The ECJ noted, however, that while the rights to privacy and to the protection of personal data set forth in the EU Charter of Fundamental Rights override the search engine’s economic interest, they are not absolute; the right to deletion of information will have to be assessed on a case by case basis depending on the nature of the information in question, on its sensitivity for the data subject, and on the interest of the public to have access to that information, considering in particular the role played by the data subject in public life.

This decision has significant consequences both for search engines and for the public. Search engines will have to incur costs in responding to individual requests to block unwanted links. Since the publication of the ruling, they have already been flooded by takedown requests from a wide range of individuals. To follow the ruling, they would have to assess and balance, on a case-by-case basis, the individual’s right to be forgotten against the public’s right to information. If links are blocked, the public might be deprived of relevant information that otherwise might be relevant, useful, or necessary in making decisions.

In addition to the above, the ECJ ruling addresses two important issues that have been of great concern to companies that operate their websites on a worldwide basis. First, the ECJ ruling adopts a wide interpretation of the notion of “establishment” for determining the applicability of the EU Directive 95/46/EC and national law to a company when the processing of personal data is carried out in the context of the activities of a subsidiary on the territory of a Member State, set up to promote and sell advertising space in that Member State. This is likely to influence national courts in the European Economic Area into asserting broad scope jurisdiction over companies based on their promotion and advertising activities.

The other important position taken in the May 13, 2014 is the clarification of the concepts of “data processing” and “controller” in the context of the processing of personal data by search engines. So far numerous companies that view themselves as services providers, such as search engines or cloud service providers, have argued that they were only data processors, and that third parties were data controllers. In its May 13, 2014 ruling, the ECJ determined that search engine providers are data controllers when they automatically index information published online and provide such information to web users according to a particular order of preference.

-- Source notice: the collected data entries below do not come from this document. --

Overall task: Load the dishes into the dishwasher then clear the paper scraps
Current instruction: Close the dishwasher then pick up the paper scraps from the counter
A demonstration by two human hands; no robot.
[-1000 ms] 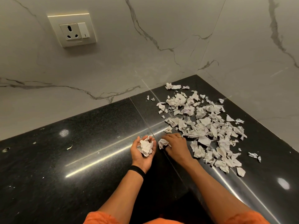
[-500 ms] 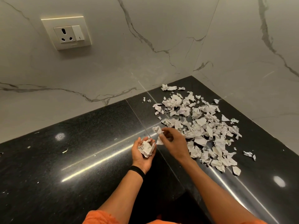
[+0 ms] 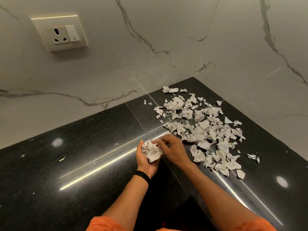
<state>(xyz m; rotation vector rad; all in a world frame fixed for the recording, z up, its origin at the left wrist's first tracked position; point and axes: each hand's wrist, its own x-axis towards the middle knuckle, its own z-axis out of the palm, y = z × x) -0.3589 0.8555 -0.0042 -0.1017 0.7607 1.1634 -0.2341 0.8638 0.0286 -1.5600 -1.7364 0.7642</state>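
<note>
— Against the marble wall (image 3: 150,47), the black desk (image 3: 75,172) runs into a corner at the far right. What lies on it?

— Paper scraps (image 3: 205,132): a wide, loose litter of torn pieces fills that corner, with a couple of strays (image 3: 252,156) off to the right. No dishes or dishwasher are in view, so I judge the work is in its second half. Most of the paper is not yet picked up.

— And the hands?

— The left hand (image 3: 143,161) is palm up at the near left edge of the litter, fingers cupped round a wad (image 3: 152,151) of crumpled scraps. It seems to serve as the bin, held close so each piece has a short trip.

— The other one?

— The right hand (image 3: 174,148) is palm down, just beside the wad, with its fingers bent toward it. Whether it pinches a scrap I cannot tell, because the fingertips are lost against the paper.

— Any risk?

— The wad looks springy. An over-full palm may shed pieces back onto the desk.
</note>
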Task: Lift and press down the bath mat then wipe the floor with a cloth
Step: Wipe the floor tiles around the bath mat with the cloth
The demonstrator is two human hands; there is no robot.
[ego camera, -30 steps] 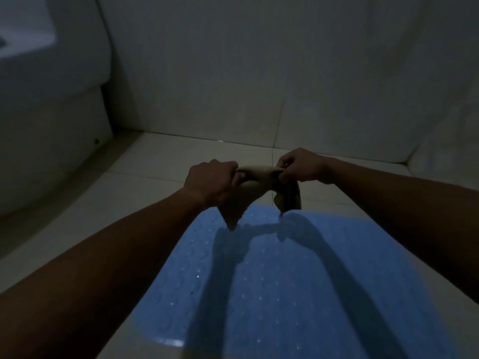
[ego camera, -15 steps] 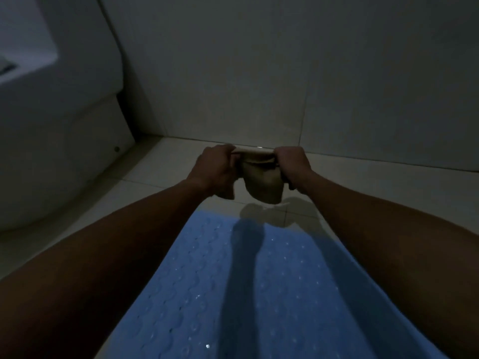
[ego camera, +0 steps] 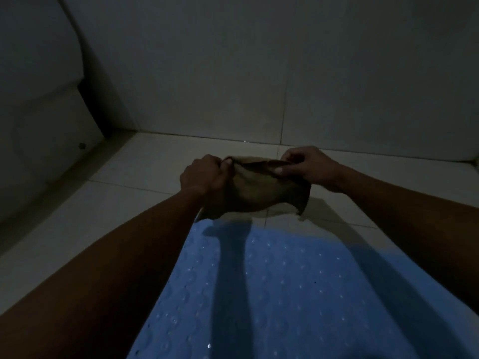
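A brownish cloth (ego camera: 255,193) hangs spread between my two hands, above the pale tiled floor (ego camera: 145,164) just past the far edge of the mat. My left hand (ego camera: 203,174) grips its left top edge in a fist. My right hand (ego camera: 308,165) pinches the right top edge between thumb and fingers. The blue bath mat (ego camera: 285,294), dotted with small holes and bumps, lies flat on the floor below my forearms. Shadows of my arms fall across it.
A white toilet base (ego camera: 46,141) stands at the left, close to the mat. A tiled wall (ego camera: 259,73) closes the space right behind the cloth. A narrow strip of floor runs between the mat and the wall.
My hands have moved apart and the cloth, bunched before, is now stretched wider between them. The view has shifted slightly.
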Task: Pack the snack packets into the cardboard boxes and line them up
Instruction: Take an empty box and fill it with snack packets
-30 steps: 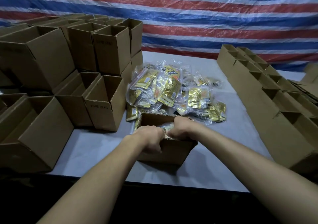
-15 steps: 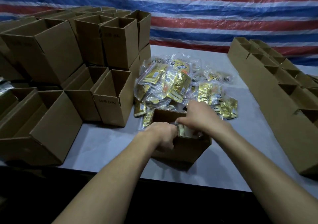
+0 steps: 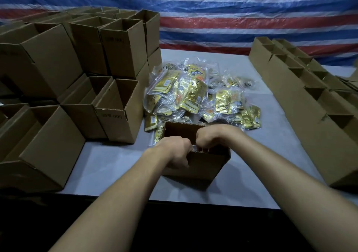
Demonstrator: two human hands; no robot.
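Left hand grips box rim — right hand fingers curled inside.

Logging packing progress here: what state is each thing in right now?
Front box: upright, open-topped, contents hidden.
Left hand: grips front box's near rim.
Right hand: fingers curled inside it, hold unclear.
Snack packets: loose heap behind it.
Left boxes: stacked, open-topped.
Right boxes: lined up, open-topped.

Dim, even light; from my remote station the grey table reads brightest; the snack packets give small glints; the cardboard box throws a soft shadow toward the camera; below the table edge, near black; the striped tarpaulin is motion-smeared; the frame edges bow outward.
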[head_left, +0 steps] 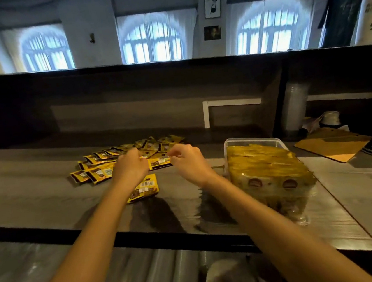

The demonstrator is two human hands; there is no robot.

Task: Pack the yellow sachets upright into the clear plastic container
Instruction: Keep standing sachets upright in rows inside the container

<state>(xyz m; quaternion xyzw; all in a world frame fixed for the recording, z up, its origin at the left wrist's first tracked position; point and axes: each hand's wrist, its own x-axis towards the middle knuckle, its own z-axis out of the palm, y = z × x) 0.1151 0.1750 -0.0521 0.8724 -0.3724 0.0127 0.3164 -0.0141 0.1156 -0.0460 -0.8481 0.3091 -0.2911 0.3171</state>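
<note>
Loose flat yellow foil sachets (103,170) lay scattered on the dark wood-grain counter (33,196). Left hand (130,166) was knuckles-up on the pile, fingers curled down; whether it gripped a sachet could not be told. Right hand (186,162) hovered just beside it, fingers loosely curled, nothing seen in them. Clear rectangular plastic container (230,144) stood to the right, packed with upright sachets (266,163). One separate sachet (145,188) lay beneath the left wrist.

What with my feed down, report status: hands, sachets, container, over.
Left hand curled onto loose sachets, grip hidden; right hand loosely curled, apparently empty. Container at right, mostly packed with upright sachets. Nothing between pile and container.
</note>
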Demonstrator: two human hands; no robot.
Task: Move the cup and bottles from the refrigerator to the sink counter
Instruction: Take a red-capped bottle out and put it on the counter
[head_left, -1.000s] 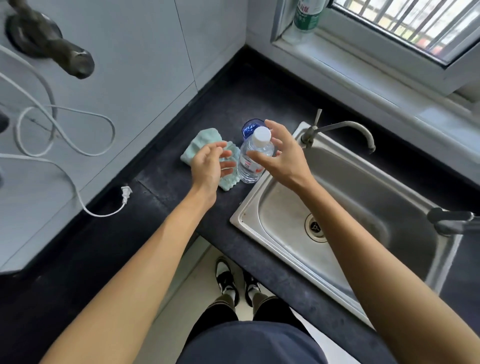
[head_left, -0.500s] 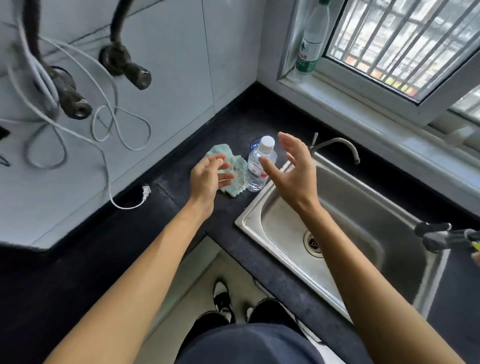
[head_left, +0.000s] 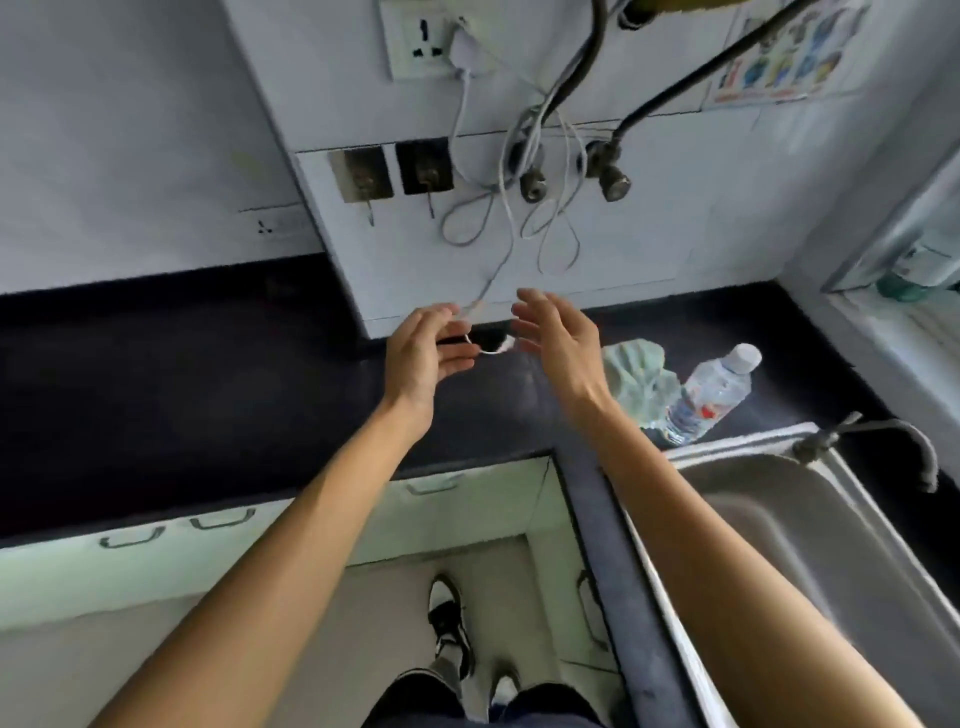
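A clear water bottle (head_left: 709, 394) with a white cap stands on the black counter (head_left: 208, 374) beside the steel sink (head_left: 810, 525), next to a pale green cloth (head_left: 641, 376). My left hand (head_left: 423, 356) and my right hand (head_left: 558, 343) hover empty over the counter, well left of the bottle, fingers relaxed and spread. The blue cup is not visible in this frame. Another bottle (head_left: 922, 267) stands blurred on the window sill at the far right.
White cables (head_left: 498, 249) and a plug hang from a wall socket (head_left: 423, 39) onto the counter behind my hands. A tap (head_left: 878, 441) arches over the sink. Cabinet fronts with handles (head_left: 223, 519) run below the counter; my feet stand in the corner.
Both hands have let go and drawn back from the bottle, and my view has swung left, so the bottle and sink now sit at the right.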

The May 13, 2014 ECJ ruling is a very important decision. It is likely to have significant consequences in many areas of the data protection field, and beyond. It may also affect the current discussions regarding a “right to be forgotten” or a “right to erasure” in the proposed EU Data Protection Regulation.

This post was also published by The Computer & Internet Lawyer (August 2014)  Volume 31, Number 8, page 18 (Wolters Kluwer publisher).